## Long-Term Time-Lapse Experiments

| tags: photo

Continuing on the fringes of photography, here are some initial results from an experiment involving long-term time-lapse photos.

To summarize, I've taken (with a phone) a picture of the Aalto University main building, from two different angles, (almost) every morning when arriving at work. So far, there are approximately 28 pictures from both angles, from 2014-02-11 to 2014-03-25. I'm still collecting more, and thinking about how to post-process the images, but here are some quick blends.

### Unweighted, Unedited Averages

First, here are just regular unweighted averages of the unmodified RGB channels, for both views. Images have been aligned using automatically generated SIFT-based keypoints from autopano-sift-C, and the Hugin optimizer. There's some amount of parallax movement in the foreground elements, thanks to the location of the shots not being very fixed.

First view, raw average over 29 frames.

Second view, raw average over 27 frames.

### Vertical Column Blend

Here's view #1 in a form quite often used for time-lapse photos: blending consecutive vertical columns out of each frame.

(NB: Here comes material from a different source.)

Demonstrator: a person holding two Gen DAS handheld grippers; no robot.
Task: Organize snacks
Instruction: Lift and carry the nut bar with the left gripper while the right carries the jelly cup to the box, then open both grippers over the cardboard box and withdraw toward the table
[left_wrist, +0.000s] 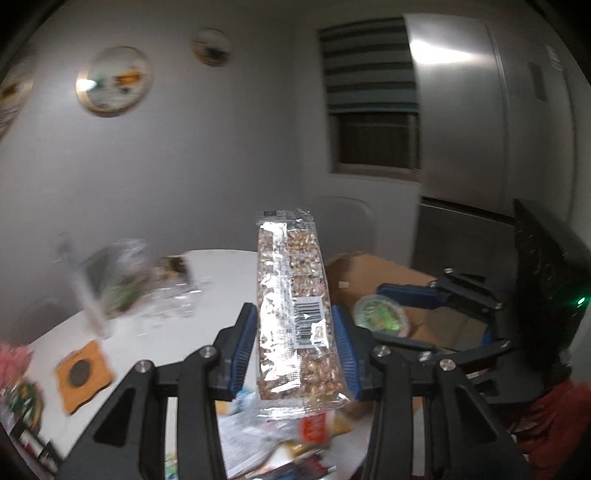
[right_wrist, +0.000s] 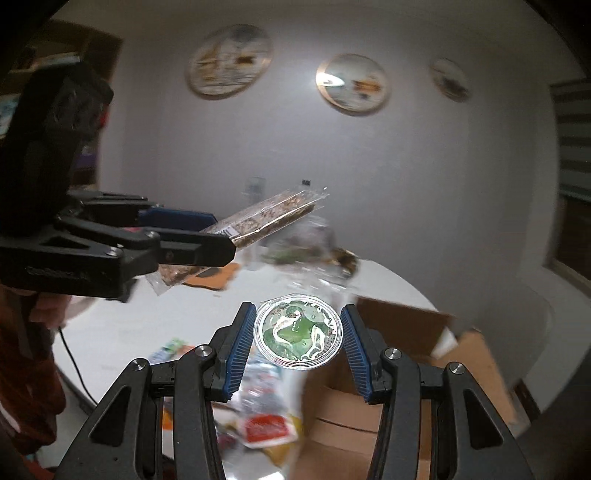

The blending here was done by weighting each frame with a Hamming window 200 samples wide, centered at 29 uniformly spaced locations from the left edge to the right. As chronologically consecutive images aren't usually especially similar (except for the snow, and even that went away and came back once), the images have been ordered by computing the average distances of corresponding pixels of each image pair, then using that as a distance matrix for a symmetric TSP instance, solved (exactly) with the Concorde TSP Solver.

The result... well, it has a little less banding than the chronologically ordered image, at least. Both are shown below.

Column blend view of location #1, chronological order.

Column blend with TSP-based ordering.

### Future Work

The TSP-based image sorting for the columnar approach is slightly bogus, in that it considers overall similarity between images, and not (directly) the smoothness of the transition between adjacent columns. My original idea was to have the distances also depend on the index of the edge on the path, making the problem an instance of the (harder) time-dependent traveling salesman problem (TDTSP), but implementing that needs some doing.

Instead of only trying to find existing smooth transitions, it would certainly be possible to (attempt to) normalize the exposure between images. The lighting conditions are occasionally quite challenging, though, as the sun rises right behind the building.

Making up a reasonable video would probably need a bit more frames than what I currently have.